● **What is being asked**
Among the records that follow, set down only the lines from the one containing "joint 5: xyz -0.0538" to the one containing "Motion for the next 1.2", both included, exactly.
[Data shown Boundary: Start]
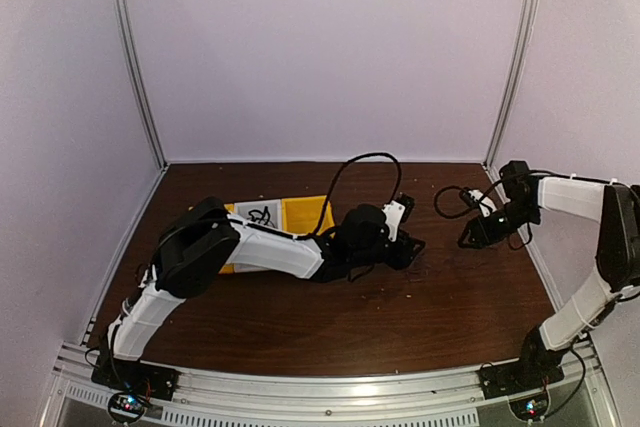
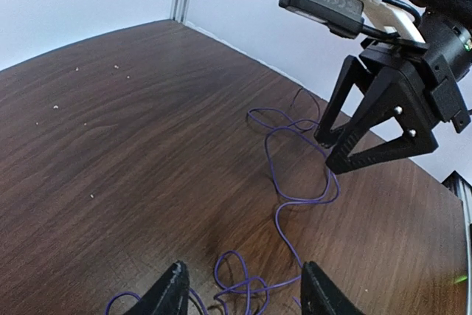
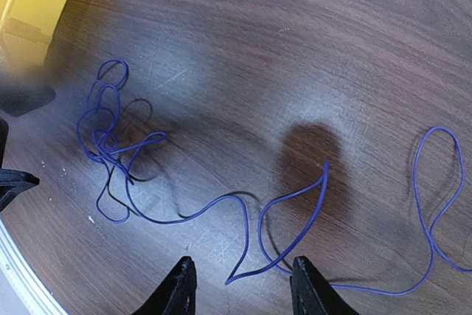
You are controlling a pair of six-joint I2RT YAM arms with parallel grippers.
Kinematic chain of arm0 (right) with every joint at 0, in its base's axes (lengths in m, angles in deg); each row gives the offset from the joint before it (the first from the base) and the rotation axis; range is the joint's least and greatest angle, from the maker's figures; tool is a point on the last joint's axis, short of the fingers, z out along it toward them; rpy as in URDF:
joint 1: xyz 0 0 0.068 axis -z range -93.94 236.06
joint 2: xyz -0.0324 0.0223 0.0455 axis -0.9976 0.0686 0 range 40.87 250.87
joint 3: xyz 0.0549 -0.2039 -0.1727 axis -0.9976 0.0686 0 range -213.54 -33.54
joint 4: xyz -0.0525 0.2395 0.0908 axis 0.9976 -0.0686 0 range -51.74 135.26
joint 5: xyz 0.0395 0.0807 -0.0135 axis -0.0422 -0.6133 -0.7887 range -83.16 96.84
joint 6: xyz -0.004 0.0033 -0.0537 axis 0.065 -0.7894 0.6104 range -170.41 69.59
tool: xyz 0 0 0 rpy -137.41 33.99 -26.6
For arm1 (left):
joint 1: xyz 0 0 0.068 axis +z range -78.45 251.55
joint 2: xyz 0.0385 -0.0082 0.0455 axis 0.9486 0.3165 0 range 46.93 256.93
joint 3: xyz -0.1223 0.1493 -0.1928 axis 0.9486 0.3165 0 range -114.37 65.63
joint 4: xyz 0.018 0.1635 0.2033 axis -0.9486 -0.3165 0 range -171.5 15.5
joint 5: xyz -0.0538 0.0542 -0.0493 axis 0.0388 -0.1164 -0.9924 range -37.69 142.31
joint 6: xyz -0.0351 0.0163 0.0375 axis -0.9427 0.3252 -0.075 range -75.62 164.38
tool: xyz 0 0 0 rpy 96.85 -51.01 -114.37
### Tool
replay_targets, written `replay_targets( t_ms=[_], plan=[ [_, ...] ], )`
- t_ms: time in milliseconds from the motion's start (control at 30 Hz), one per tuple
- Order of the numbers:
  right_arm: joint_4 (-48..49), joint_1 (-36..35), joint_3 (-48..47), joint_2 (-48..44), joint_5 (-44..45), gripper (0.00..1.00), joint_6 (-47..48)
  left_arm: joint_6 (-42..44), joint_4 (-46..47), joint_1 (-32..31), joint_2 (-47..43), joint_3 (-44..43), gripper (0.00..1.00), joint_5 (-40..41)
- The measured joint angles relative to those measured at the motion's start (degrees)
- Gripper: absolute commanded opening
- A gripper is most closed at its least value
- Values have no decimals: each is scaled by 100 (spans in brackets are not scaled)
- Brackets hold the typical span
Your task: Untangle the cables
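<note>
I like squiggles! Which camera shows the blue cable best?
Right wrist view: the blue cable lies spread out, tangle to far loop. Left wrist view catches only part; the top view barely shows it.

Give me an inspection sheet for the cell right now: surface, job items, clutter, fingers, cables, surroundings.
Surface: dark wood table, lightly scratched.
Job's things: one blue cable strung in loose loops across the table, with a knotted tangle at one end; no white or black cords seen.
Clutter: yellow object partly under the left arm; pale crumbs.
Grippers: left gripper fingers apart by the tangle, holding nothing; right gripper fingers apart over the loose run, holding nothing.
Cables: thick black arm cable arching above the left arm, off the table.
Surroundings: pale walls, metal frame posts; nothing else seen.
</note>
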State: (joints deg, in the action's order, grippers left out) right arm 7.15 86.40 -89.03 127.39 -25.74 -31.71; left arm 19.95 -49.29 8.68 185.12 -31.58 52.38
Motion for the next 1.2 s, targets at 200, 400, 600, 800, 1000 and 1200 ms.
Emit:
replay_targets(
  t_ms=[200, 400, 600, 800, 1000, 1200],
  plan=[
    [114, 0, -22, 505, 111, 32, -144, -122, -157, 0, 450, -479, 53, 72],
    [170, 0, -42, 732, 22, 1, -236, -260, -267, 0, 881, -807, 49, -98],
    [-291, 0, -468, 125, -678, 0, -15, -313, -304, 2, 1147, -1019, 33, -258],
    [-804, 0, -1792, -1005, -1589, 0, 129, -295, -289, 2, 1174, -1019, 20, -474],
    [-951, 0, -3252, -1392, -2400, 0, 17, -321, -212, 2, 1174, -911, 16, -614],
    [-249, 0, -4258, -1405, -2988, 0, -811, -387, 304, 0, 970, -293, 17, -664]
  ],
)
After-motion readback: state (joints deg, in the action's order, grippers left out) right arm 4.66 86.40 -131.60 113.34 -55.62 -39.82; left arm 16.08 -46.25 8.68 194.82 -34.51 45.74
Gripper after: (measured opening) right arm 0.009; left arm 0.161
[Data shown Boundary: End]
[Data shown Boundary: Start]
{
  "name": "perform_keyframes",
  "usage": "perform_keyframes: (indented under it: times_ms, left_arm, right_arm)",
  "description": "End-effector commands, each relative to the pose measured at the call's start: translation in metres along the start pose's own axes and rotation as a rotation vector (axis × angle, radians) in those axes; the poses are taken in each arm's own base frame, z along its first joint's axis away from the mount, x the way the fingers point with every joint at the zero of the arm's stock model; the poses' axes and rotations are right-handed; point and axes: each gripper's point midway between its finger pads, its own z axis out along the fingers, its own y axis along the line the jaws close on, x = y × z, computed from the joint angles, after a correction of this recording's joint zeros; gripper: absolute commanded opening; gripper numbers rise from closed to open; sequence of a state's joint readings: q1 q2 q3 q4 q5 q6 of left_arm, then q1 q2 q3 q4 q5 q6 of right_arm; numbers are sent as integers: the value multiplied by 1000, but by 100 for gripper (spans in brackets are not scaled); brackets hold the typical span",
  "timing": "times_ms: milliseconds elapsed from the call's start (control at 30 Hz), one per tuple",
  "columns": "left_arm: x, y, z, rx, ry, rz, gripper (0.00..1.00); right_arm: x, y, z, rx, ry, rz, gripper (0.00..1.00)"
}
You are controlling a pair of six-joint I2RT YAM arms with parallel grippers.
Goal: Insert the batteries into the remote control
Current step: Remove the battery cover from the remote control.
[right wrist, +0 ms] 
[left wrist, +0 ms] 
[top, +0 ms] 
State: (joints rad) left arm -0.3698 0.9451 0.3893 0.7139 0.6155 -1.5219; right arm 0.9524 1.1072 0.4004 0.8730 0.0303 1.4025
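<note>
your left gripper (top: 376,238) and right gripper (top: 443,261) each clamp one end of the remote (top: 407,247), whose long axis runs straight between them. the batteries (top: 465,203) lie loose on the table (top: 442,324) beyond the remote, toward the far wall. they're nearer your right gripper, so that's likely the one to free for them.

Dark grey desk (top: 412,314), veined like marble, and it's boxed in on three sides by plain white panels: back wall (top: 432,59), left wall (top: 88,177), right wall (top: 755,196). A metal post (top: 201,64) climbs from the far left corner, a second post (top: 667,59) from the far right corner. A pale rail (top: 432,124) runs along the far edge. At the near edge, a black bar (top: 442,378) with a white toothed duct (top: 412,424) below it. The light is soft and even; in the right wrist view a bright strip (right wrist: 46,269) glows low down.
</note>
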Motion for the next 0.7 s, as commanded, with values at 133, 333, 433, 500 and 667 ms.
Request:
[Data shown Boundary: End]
● **Task result**
joint 5: xyz -0.0538 0.0542 -0.0493 axis 0.0388 -0.1164 -0.9924 range -37.69 142.31
joint 6: xyz -0.0351 0.0163 0.0375 axis -0.9427 0.3252 -0.075 range -75.62 164.38
tool: xyz 0 0 0 rpy 96.85 -51.01 -114.37
### Tool
replay_targets, written `replay_targets( t_ms=[_], plan=[ [_, ...] ], )`
- t_ms: time in milliseconds from the motion's start (control at 30 Hz), one per tuple
- Order of the numbers:
  right_arm: joint_4 (-48..49), joint_1 (-36..35), joint_3 (-48..47), joint_2 (-48..44), joint_5 (-44..45), gripper (0.00..1.00), joint_6 (-47..48)
  left_arm: joint_6 (-42..44), joint_4 (-46..47), joint_1 (-32..31), joint_2 (-47..43), joint_3 (-44..43), gripper (0.00..1.00), joint_5 (-40..41)
- The measured joint angles relative to those measured at the motion's start (degrees)
- Gripper: absolute commanded opening
- A gripper is most closed at its least value
- Values have no decimals: each is scaled by 100 (spans in brackets are not scaled)
- Brackets hold the typical span
Your task: Untangle the cables
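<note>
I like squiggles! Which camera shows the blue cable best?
Right wrist view: the blue cable lies spread out, tangle to far loop. Left wrist view catches only part; the top view barely shows it.

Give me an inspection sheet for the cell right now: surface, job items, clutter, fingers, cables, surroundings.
Surface: dark wood table, lightly scratched.
Job's things: one blue cable strung in loose loops across the table, with a knotted tangle at one end; no white or black cords seen.
Clutter: yellow object partly under the left arm; pale crumbs.
Grippers: left gripper fingers apart by the tangle, holding nothing; right gripper fingers apart over the loose run, holding nothing.
Cables: thick black arm cable arching above the left arm, off the table.
Surroundings: pale walls, metal frame posts; nothing else seen.
</note>
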State: (joints deg, in the action's order, grippers left out) right arm 7.15 86.40 -89.03 127.39 -25.74 -31.71; left arm 19.95 -49.29 8.68 185.12 -31.58 52.38
Motion for the next 1.2 s, targets at 200, 400, 600, 800, 1000 and 1200 ms.

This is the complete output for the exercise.